Hmm.  I don't know if I'd believe that.  I'd do a search for Framework (or is it FrameworkLTC) on the registry in HKLM and HKU to see what shows up.  Then I'd systematically try making changes to the key until I find what works.  It could be a long process and you'd definitely need to make a backup of your registry before starting.

This is a production environment. I'm thinking... one user is a local admin, the owner of the company (because he wants to restart when he wants)... so I can see what registry keys represent the FWLTC UI settings changes and then address that way. But I don't know how to access each respective current user hive without local admin to apply full control...

when I look in HKEY_User, each respective SID has the user in permissions with full control already. so I don't understand why it's not getting to HKEY_Current_User

Was there a FWLTC key in the HKCU/Software Key?  If so, verify that that user has full control permissions (you never know).  Otherwise, I would suspect it's actually in the HKLM/Software list.

OK, so here is the official email I requested from support. and with that shown, I would assume that I can use PROCMON to figure out what Reg KEYS are being accessed by the user with local admin? and then apply full control to the RDS user group on the specific reg keys?

Official response:
Hello,

Regarding the registry, HKEY_CURRECT_USER (Referred to as HKCU) and HKEY_USERS (HK_USERS) are almost the same directory tree.
When a user signs onto a computer, that computer reaches into HK_USERS and copies (using their SID, securityID) their settings into HKCU.  When something is changed in HKCU it is then updated in HK_USERS.

All users should have access to their own HKCU to update settings that are stored in HK_USERS.

The incident number that corresponds to this is xxxxxx

Thank you,

exactly

OK, that helped me understand Windows Registry and then I come to find out that it didn't work anyway. (meaning it wasn't a local admin vs not, or have anything to do with reg key access as I was led to believe by FWLTC support)

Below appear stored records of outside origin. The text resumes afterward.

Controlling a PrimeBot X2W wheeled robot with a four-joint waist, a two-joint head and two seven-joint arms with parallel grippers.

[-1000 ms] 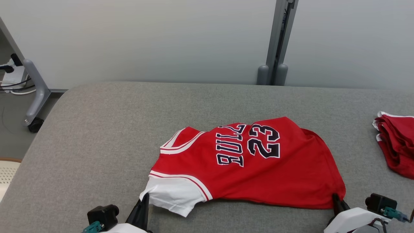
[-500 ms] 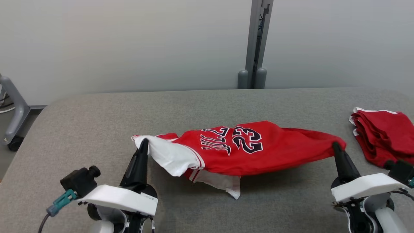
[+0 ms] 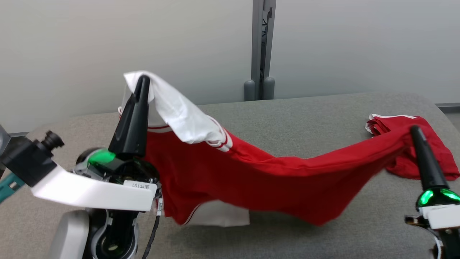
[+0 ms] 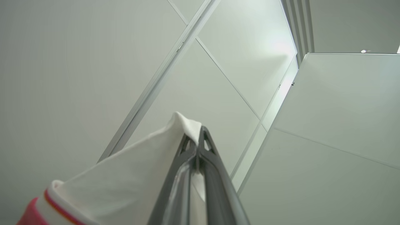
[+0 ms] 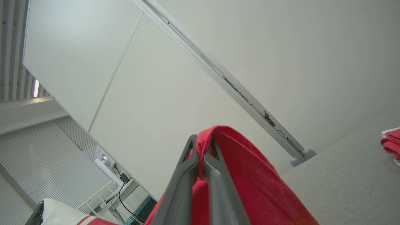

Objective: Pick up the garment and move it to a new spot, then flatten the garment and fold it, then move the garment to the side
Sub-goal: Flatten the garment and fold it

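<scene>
Grey padded worktop (image 3: 305,118) before a pale panelled wall (image 3: 90,46) with one grey upright post (image 3: 262,46). The garment (image 3: 269,176), a red jersey with white sleeve panels and striped trim, hangs slung between the two arms. Most of it is clear of the worktop, and whether its lowest fold at centre touches the surface cannot be told. The left pincer (image 3: 142,78), held high, is clenched on a white sleeve corner. The right pincer (image 3: 414,129), held lower, is clenched on the red hem.

Progress, as judged: the pick-up is made and the carry to a new spot appears to be under way. Setting down, flattening, folding and the move to the side all remain.

Count: one garment in hold; one separate heap of red cloth (image 3: 444,158) at the far right of the worktop, lying behind the right pincer; two pincers, both gripping; one post.
</scene>
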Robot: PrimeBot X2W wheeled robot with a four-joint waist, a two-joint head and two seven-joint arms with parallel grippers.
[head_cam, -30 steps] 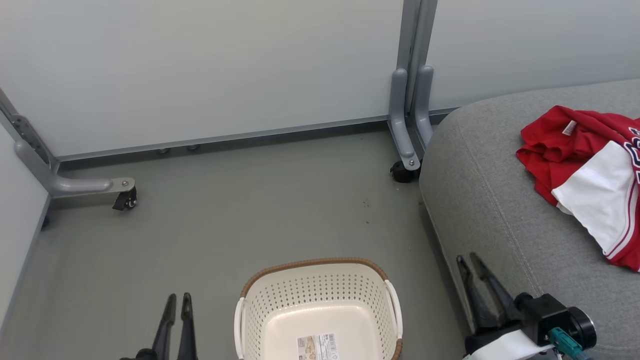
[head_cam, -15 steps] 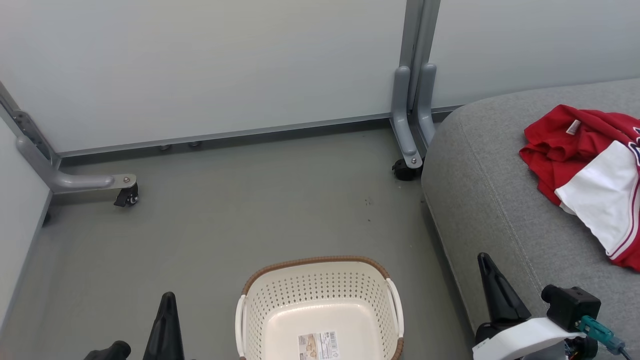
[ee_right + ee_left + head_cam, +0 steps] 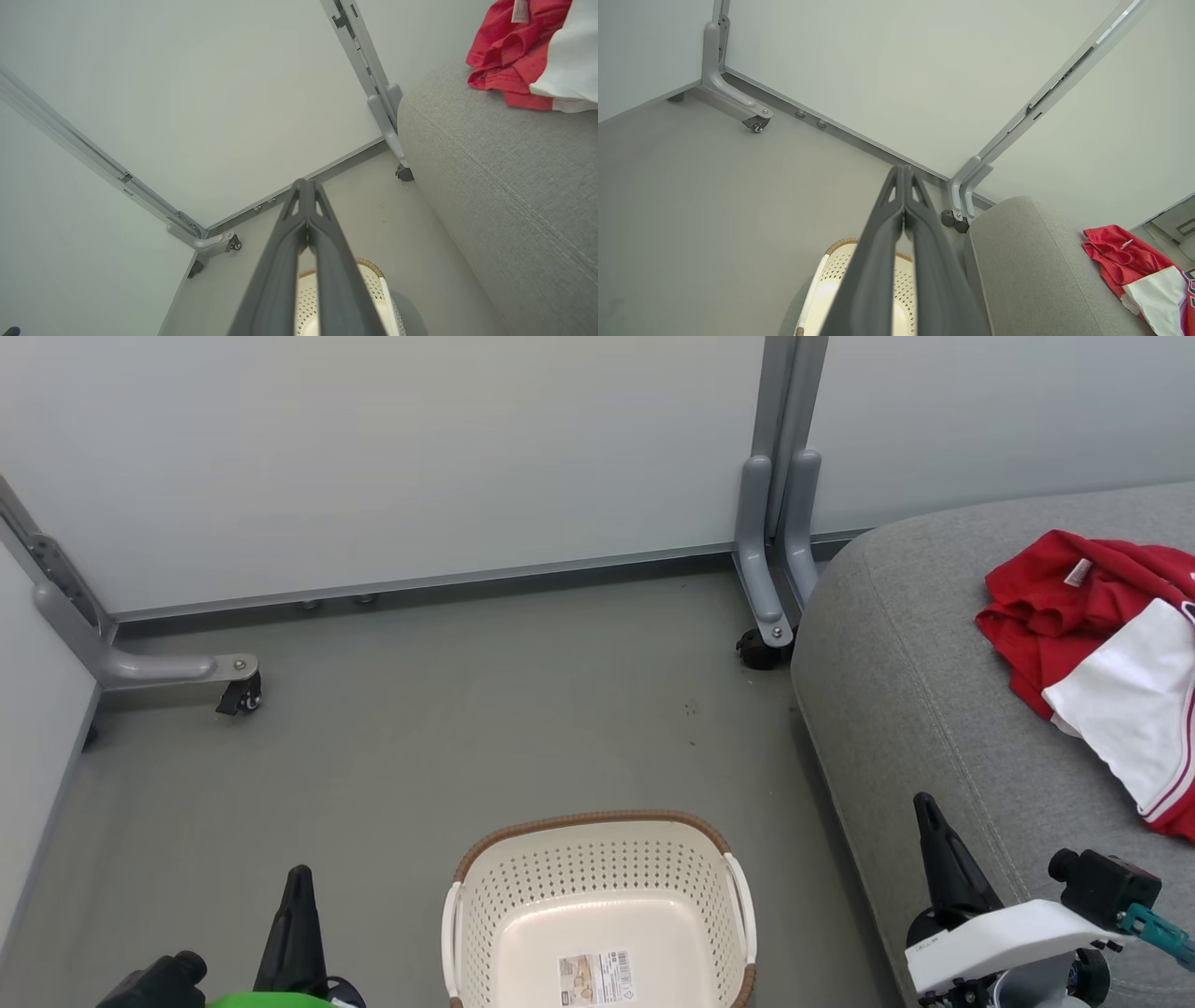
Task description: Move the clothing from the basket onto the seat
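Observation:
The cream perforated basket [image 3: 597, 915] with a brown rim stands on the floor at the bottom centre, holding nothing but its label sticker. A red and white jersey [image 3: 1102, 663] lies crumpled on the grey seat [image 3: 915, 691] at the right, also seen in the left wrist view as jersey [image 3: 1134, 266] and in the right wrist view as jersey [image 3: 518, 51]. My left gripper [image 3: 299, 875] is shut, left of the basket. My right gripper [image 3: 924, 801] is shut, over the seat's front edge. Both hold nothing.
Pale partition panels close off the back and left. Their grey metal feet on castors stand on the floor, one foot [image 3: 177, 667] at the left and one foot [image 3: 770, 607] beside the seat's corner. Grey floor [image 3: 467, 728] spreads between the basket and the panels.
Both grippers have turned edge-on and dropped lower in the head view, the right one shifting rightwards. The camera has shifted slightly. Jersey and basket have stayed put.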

I ended up installing the printer I needed locally on the RDS server. Now with selecting the local printer from the FWLTC UI, it retains that setting as it should.

Now I'm thinking that this whole issue is because the RDS server and Print Server (hosted from the file server) have some type of issue.

To wrap this up, since I have one RDS server and not a collection of them, I can eliminate the Print Server with isolated drivers, just locally install the network printers on the RDS server for everyone to use. I just hope this doesn't cause print spooler failures that driver isolation from a print server may reduce the risk of.

Any thoughts on this idea and environment change?

BigRMV and David Johnson, you guys rock, thanks!